**What the task requires**
Give back all of the data unchanged. Keep every word as it is.

+ + + + + + +

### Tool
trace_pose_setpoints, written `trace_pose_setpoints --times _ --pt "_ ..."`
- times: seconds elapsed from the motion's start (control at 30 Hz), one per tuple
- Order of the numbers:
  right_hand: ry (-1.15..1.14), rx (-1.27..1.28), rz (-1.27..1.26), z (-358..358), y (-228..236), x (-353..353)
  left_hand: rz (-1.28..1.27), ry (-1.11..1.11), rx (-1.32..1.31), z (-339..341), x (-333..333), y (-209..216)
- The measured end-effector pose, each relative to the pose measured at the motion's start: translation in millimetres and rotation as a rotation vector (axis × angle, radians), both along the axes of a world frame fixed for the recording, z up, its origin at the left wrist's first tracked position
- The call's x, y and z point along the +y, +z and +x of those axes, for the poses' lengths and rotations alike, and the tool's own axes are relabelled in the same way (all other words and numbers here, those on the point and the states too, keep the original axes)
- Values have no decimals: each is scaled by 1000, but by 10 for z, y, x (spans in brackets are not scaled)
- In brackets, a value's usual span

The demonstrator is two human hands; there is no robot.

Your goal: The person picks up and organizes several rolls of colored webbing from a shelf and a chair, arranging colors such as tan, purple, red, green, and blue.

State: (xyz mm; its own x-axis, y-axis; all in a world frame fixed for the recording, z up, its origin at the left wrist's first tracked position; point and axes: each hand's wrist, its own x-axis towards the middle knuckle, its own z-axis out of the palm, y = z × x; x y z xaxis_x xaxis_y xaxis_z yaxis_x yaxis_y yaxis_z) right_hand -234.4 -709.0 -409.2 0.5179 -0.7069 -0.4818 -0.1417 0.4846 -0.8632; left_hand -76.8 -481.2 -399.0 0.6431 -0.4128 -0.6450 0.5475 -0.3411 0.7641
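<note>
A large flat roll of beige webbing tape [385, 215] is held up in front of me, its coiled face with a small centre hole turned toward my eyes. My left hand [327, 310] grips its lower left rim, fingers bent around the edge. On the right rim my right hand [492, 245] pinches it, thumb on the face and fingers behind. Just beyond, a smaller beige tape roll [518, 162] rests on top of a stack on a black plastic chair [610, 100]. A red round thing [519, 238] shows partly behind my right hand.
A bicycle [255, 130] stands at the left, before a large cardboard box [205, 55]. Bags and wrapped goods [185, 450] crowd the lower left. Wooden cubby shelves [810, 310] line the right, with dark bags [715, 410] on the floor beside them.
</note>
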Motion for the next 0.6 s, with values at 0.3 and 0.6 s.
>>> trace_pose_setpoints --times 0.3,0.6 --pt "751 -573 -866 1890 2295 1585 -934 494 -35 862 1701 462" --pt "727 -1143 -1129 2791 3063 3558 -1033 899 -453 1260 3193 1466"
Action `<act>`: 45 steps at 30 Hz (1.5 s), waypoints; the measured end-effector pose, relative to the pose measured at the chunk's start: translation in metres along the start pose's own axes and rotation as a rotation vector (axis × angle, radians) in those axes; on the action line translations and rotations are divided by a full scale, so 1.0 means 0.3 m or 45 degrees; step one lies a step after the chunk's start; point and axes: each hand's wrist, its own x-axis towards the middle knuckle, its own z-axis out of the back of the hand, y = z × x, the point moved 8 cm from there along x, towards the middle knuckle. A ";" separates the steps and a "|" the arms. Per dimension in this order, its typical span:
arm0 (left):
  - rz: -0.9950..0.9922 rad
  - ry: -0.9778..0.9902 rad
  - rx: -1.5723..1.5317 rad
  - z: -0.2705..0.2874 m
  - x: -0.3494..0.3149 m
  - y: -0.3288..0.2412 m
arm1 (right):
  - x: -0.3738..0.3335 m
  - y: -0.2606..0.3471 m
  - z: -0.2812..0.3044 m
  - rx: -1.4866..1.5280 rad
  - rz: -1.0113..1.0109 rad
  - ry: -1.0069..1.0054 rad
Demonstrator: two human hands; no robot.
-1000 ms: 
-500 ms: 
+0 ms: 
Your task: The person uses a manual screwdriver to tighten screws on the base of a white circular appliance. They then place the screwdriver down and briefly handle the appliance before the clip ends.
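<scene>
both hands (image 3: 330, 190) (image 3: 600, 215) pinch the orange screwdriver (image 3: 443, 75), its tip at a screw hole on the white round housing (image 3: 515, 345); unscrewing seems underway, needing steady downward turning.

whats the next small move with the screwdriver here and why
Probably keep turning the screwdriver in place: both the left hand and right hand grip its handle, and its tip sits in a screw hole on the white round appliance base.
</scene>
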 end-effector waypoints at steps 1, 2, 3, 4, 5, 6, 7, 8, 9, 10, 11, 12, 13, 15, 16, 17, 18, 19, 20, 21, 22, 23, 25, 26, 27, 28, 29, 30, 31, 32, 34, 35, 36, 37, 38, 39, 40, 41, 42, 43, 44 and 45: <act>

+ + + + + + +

**Task response**
### Tool
trace_pose_setpoints, written `trace_pose_setpoints --times _ --pt "_ ..."`
- times: seconds elapsed from the motion's start (control at 30 Hz), one per tuple
- Order of the numbers:
  right_hand: ry (-1.15..1.14), rx (-1.27..1.28), rz (-1.27..1.26), z (-358..358), y (-228..236), x (-353..353)
  left_hand: rz (-1.28..1.27), ry (-1.11..1.11), rx (-1.32..1.31), z (-339..341), x (-333..333), y (-209..216)
- The measured end-effector pose, each relative to the pose measured at the motion's start: translation in millimetres and rotation as a rotation vector (axis × angle, radians), both along the axes of a world frame fixed for the recording, z up, its origin at the left wrist's first tracked position
- The call's x, y and z point along the +y, +z and +x of those axes, for the poses' lengths and rotations alike, and the tool's own axes are relabelled in the same way (all other words and numbers here, those on the point and the states too, keep the original axes)
- Values have no decimals: each is scaled by 1000, but by 10 for z, y, x (spans in brackets are not scaled)
- In brackets, a value's usual span

The demonstrator is two human hands; there is no robot.

Your goal: The person picks up and organizes several rolls of colored webbing from a shelf and a chair, arranging colors such as tan, purple, red, green, and blue.

State: (xyz mm; its own x-axis, y-axis; all in a world frame fixed for the recording, z up, its origin at the left wrist's first tracked position; point and axes: each hand's wrist, its own x-axis towards the middle knuckle, its own z-axis out of the palm, y = z × x; x y z xaxis_x xaxis_y xaxis_z yaxis_x yaxis_y yaxis_z) right_hand -234.4 -709.0 -409.2 0.5179 -0.7069 -0.4818 -0.1417 0.4846 -0.8632; left_hand -76.8 -481.2 -399.0 0.6431 -0.4128 -0.6450 0.5475 -0.3411 0.7641
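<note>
A large flat roll of beige webbing tape [385, 215] is held up in front of me, its coiled face with a small centre hole turned toward my eyes. My left hand [327, 310] grips its lower left rim, fingers bent around the edge. On the right rim my right hand [492, 245] pinches it, thumb on the face and fingers behind. Just beyond, a smaller beige tape roll [518, 162] rests on top of a stack on a black plastic chair [610, 100]. A red round thing [519, 238] shows partly behind my right hand.
A bicycle [255, 130] stands at the left, before a large cardboard box [205, 55]. Bags and wrapped goods [185, 450] crowd the lower left. Wooden cubby shelves [810, 310] line the right, with dark bags [715, 410] on the floor beside them.
</note>
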Motion for the next 0.6 s, with values at 0.3 and 0.6 s.
>>> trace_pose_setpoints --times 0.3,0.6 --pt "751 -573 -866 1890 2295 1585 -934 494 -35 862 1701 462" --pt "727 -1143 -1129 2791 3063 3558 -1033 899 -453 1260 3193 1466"
Action `<act>`: 45 steps at 30 Hz (1.5 s), waypoints; the measured end-effector pose, relative to the pose measured at the chunk's start: translation in metres along the start pose's own axes and rotation as a rotation vector (axis × angle, radians) in those axes; on the action line translations and rotations are divided by a full scale, so 1.0 means 0.3 m or 45 degrees; step one lies a step after the chunk's start; point and axes: each hand's wrist, its own x-axis towards the middle knuckle, its own z-axis out of the back of the hand, y = z × x, the point moved 8 cm from there along x, towards the middle knuckle. A ";" separates the steps and a "|" the arms. Per dimension in this order, its typical span:
arm0 (left):
  - rz: -0.9950..0.9922 rad
  - ry: -0.9778..0.9902 rad
  - rx: -1.5723..1.5317 rad
  - z: -0.2705..0.2874 m
  - x: -0.3494..0.3149 m
  - y: -0.3288..0.2412 m
arm1 (right):
  - x: -0.3738..0.3335 m
  - y: -0.2606..0.3471 m
  - z: -0.2812..0.3044 m
  - rx: -1.4866..1.5280 rad
  - rz: -1.0113..1.0109 rad
  - ry: -1.0069..1.0054 rad
Demonstrator: two human hands; no robot.
-1000 ms: 
-500 ms: 
+0 ms: 
Your task: The person uses a manual screwdriver to tighten screws on the base of a white circular appliance. They then place the screwdriver down and briefly handle the appliance before the clip ends.
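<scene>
both hands (image 3: 330, 190) (image 3: 600, 215) pinch the orange screwdriver (image 3: 443, 75), its tip at a screw hole on the white round housing (image 3: 515, 345); unscrewing seems underway, needing steady downward turning.

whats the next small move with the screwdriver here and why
Probably keep turning the screwdriver in place: both the left hand and right hand grip its handle, and its tip sits in a screw hole on the white round appliance base.
</scene>
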 end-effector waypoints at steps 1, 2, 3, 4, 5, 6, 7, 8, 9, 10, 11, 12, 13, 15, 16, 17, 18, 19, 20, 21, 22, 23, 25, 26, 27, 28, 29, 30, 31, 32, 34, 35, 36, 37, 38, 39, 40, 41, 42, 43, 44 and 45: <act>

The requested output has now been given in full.